== What you will do ==
Find every line in the records below that contains the word "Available", and copy each such line.

== Stored dataset items ==
= = = = = = =
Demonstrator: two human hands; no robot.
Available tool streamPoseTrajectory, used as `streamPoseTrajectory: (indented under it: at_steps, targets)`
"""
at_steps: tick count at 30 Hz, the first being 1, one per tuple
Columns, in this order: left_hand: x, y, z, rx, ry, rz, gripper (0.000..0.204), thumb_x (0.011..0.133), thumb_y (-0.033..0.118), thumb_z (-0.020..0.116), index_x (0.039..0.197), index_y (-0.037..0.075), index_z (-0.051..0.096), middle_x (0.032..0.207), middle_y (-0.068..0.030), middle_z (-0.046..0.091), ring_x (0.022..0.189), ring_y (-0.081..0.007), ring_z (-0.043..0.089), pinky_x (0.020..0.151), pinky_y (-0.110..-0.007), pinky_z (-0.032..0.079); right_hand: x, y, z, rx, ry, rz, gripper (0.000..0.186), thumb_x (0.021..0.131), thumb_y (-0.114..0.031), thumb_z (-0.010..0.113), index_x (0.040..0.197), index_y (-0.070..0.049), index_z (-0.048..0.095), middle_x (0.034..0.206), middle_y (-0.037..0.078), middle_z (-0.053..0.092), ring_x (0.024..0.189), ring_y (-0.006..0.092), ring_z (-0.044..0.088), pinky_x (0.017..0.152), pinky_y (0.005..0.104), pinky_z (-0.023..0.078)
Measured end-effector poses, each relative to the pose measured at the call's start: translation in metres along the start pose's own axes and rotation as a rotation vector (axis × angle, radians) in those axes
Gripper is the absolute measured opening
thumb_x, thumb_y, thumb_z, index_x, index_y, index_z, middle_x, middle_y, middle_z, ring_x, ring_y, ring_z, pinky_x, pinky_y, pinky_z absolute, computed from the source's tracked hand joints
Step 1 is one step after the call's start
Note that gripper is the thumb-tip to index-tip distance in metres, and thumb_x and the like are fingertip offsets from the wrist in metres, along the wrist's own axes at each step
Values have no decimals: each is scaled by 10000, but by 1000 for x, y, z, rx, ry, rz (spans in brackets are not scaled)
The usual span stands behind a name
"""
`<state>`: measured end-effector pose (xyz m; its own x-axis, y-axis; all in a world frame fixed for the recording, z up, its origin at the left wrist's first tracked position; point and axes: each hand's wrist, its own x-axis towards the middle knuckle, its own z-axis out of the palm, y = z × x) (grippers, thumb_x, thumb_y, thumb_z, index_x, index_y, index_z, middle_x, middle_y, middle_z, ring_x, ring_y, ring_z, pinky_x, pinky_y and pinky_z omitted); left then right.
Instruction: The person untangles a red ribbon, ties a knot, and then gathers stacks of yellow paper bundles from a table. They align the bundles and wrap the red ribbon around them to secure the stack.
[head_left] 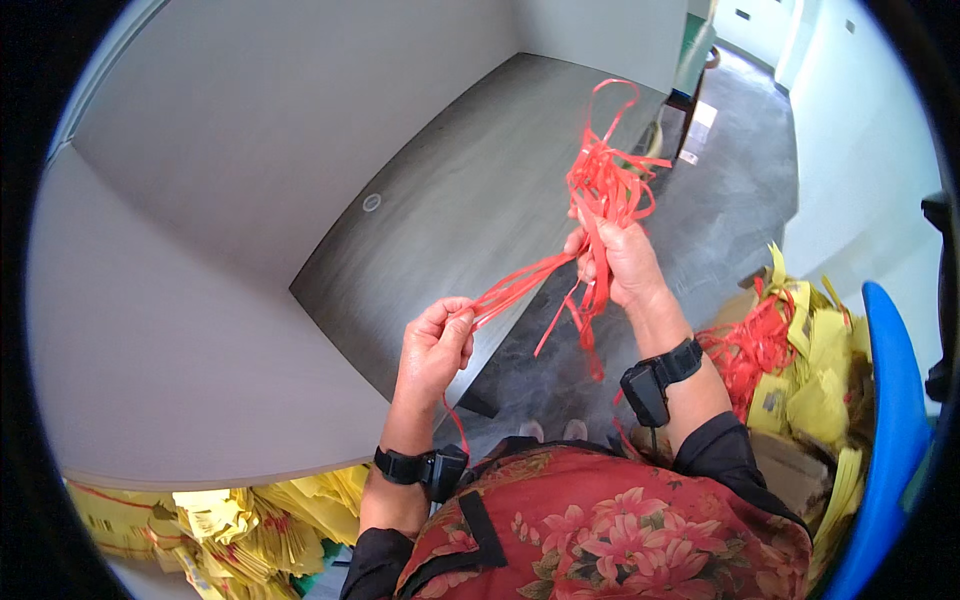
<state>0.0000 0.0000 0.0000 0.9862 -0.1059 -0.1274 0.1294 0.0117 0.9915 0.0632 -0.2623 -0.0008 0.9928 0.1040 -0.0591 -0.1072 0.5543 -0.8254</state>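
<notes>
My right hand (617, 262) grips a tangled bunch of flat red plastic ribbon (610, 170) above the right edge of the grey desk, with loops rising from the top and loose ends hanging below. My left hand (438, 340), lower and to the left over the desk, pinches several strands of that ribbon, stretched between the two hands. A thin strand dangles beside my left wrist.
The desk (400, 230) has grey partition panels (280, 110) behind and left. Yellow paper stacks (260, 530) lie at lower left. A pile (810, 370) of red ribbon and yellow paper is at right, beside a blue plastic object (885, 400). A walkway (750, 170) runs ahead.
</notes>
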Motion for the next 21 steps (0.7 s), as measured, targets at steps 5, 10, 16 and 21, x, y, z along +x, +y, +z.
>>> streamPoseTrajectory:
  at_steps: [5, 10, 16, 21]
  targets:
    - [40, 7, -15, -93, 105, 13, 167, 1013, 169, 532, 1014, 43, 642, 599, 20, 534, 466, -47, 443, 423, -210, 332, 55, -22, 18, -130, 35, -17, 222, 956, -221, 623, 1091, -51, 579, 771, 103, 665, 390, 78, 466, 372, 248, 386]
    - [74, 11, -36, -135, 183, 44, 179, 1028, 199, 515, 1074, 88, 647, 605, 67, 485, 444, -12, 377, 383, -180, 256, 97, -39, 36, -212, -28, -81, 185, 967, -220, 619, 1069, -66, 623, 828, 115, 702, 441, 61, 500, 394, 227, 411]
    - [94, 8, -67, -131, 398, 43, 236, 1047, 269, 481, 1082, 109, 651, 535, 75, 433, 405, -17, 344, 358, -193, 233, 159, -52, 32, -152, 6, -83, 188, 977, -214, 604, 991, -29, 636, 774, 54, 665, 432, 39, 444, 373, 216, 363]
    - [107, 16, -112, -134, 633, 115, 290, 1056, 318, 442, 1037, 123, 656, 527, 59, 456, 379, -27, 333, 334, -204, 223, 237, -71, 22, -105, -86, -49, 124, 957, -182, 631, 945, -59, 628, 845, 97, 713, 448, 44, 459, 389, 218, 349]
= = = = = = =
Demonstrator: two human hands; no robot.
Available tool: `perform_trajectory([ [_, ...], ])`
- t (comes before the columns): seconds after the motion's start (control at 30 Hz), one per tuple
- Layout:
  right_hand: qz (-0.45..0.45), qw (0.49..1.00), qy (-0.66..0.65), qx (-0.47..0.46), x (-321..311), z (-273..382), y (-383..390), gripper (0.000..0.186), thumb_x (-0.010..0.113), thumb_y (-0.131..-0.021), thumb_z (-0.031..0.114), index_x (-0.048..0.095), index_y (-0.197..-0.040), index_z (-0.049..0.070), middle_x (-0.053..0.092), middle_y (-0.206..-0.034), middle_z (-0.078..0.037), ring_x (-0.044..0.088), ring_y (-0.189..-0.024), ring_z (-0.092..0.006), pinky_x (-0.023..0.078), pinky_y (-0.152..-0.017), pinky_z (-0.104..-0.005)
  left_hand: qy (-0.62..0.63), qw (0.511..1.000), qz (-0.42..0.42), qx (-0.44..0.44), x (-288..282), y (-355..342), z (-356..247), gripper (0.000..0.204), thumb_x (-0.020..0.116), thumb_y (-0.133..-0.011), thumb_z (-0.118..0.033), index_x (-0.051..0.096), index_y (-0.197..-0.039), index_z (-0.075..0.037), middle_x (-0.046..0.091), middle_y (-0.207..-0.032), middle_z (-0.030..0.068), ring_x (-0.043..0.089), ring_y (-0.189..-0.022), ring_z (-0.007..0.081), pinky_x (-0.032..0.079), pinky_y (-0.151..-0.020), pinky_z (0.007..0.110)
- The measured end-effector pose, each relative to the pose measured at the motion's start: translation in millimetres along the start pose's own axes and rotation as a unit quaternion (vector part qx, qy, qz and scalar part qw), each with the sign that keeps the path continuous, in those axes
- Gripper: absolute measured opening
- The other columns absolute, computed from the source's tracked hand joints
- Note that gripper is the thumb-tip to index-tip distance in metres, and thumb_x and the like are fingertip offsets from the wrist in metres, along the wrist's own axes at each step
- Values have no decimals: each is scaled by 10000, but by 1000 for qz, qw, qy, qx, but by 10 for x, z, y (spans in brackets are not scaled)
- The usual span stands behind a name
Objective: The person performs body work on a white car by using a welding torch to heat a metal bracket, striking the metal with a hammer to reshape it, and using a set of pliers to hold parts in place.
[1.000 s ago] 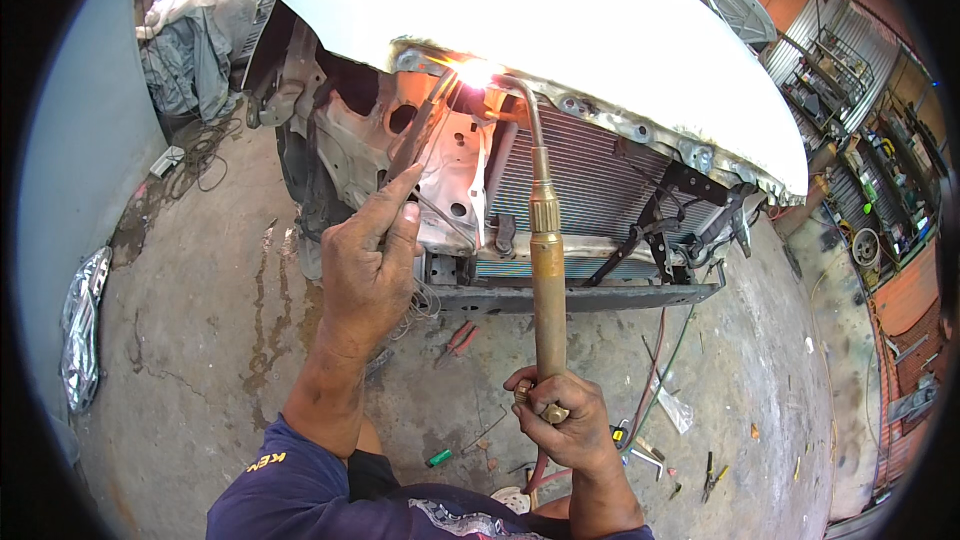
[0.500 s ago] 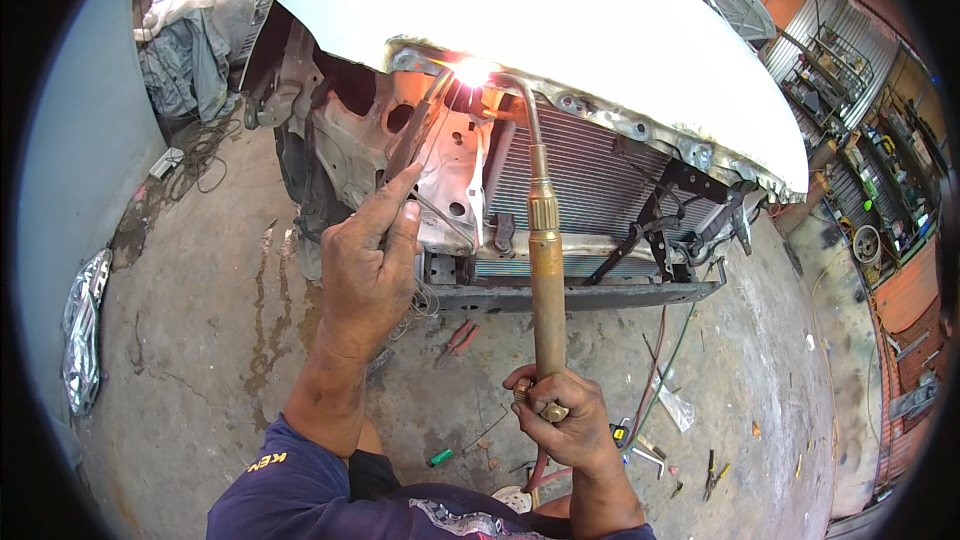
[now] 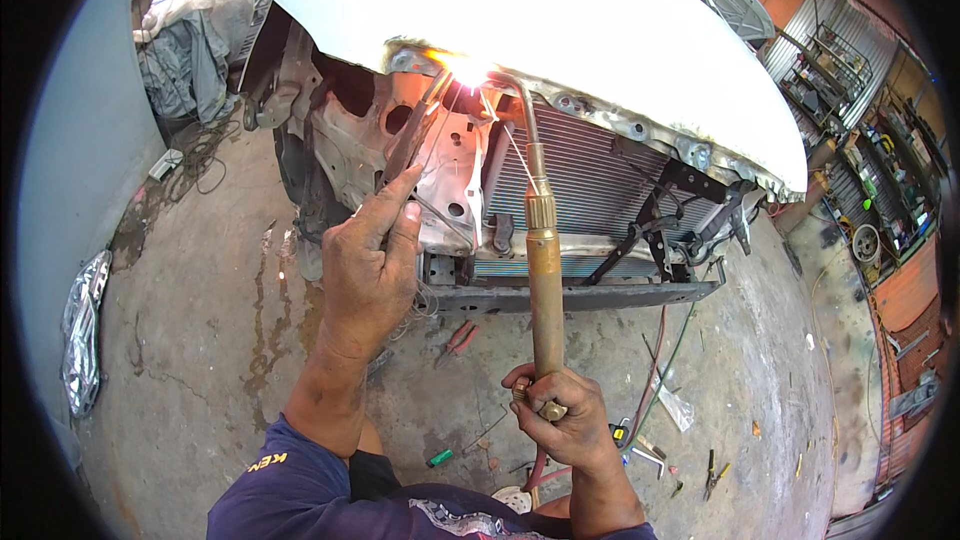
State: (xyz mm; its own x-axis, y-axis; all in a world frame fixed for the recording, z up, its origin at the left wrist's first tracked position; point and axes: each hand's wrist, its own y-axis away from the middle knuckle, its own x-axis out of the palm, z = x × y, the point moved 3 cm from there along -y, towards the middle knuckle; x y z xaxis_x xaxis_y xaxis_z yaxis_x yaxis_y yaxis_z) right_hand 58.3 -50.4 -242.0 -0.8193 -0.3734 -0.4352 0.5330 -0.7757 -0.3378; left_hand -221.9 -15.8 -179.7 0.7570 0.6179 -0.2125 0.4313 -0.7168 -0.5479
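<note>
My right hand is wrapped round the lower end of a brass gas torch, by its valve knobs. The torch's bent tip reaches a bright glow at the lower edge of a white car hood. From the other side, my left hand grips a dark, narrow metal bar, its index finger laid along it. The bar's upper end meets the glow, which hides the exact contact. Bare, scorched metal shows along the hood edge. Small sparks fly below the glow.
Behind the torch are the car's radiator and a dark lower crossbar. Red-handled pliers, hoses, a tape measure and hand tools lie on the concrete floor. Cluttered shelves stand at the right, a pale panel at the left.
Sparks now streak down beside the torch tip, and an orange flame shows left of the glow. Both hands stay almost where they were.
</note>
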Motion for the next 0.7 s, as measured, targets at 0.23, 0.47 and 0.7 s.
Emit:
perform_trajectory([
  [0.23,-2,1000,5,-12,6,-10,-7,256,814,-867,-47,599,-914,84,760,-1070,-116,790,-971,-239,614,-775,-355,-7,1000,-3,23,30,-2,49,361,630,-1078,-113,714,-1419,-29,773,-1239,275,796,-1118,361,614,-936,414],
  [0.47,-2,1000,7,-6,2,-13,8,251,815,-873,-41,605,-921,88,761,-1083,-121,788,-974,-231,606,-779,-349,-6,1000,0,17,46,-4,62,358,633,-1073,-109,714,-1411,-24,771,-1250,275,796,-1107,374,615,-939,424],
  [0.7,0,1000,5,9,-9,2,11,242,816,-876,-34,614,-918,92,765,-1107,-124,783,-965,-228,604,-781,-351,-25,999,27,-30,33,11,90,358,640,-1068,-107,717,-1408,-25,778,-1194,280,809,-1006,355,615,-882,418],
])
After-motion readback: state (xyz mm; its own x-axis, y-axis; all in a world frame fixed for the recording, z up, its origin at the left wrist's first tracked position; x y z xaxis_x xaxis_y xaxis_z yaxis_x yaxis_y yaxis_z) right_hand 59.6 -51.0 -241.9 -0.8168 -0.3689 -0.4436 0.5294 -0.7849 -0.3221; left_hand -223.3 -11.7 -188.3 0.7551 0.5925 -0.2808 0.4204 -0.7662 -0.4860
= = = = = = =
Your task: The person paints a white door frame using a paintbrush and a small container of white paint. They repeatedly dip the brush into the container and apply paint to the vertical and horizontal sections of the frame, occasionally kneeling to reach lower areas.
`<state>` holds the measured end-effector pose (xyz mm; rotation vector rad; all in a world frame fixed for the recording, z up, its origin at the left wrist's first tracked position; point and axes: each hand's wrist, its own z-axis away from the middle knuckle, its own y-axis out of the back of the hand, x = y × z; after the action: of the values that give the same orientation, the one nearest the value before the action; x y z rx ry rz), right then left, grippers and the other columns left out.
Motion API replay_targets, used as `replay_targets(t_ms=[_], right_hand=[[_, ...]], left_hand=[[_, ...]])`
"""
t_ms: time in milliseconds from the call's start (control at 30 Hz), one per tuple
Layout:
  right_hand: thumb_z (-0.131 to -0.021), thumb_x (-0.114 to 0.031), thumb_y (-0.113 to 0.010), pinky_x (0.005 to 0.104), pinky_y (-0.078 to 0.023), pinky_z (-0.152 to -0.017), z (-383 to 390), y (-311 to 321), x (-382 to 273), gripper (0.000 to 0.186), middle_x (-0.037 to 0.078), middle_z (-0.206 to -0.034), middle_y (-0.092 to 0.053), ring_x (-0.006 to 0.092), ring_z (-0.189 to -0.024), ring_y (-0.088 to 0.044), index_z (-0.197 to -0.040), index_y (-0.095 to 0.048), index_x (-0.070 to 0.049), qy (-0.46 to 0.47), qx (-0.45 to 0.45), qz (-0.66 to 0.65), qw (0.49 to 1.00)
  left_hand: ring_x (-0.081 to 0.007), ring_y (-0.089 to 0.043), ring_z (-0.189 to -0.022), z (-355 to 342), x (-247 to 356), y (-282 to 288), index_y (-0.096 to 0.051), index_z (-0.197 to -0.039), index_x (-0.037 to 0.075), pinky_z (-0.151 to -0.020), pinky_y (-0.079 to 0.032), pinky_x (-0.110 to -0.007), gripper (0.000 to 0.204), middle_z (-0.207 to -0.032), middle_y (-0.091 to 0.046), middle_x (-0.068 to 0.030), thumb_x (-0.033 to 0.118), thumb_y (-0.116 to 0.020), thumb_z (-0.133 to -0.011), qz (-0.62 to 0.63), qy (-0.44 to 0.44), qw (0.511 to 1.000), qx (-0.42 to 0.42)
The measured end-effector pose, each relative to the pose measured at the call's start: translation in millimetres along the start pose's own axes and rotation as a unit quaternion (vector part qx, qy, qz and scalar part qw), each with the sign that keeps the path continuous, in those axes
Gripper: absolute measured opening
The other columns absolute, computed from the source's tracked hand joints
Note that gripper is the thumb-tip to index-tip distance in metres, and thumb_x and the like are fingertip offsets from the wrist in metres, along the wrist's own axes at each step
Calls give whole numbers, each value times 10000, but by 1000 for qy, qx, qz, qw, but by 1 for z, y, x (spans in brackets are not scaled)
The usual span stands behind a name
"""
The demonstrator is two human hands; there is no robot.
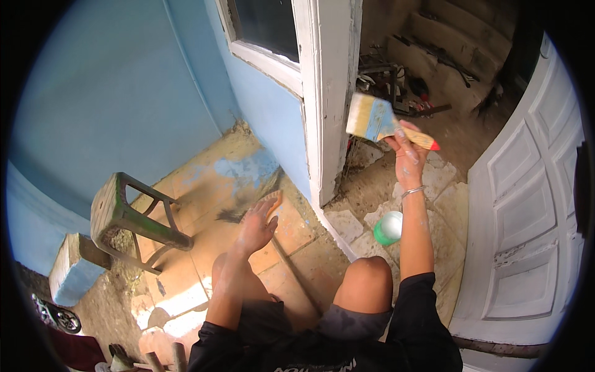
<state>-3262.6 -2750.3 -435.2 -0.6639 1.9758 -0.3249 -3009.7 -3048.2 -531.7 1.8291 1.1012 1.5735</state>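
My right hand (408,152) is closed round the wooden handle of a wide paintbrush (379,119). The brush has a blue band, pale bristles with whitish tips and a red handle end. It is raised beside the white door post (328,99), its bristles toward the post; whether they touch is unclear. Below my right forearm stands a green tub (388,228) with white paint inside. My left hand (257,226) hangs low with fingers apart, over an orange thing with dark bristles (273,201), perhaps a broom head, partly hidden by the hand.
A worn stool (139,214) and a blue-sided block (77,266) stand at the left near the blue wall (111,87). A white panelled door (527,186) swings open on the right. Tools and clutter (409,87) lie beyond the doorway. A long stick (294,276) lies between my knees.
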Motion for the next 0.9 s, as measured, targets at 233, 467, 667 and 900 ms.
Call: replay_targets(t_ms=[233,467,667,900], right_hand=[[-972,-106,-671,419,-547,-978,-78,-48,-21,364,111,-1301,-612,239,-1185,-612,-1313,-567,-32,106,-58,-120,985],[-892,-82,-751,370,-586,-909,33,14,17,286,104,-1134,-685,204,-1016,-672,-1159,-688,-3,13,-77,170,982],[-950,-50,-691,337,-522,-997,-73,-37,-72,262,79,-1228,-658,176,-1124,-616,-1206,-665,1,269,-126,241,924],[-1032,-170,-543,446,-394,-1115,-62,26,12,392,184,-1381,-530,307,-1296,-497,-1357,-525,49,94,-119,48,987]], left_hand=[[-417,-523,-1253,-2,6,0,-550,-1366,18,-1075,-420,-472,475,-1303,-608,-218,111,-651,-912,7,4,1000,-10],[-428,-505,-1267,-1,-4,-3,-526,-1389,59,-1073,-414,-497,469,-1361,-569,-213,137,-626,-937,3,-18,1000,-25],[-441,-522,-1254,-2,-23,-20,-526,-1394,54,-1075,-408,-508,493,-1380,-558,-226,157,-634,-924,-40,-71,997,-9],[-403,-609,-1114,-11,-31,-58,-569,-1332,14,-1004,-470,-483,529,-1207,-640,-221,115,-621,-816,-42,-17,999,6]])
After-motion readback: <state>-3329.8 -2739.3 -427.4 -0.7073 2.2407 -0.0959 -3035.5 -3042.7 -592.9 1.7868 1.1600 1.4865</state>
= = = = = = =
== Answer section ==
Available tool streamPoseTrajectory, used as `streamPoseTrajectory: (indented under it: at_steps, targets)`
Available tool: `perform_trajectory([ [_, ...], ])`

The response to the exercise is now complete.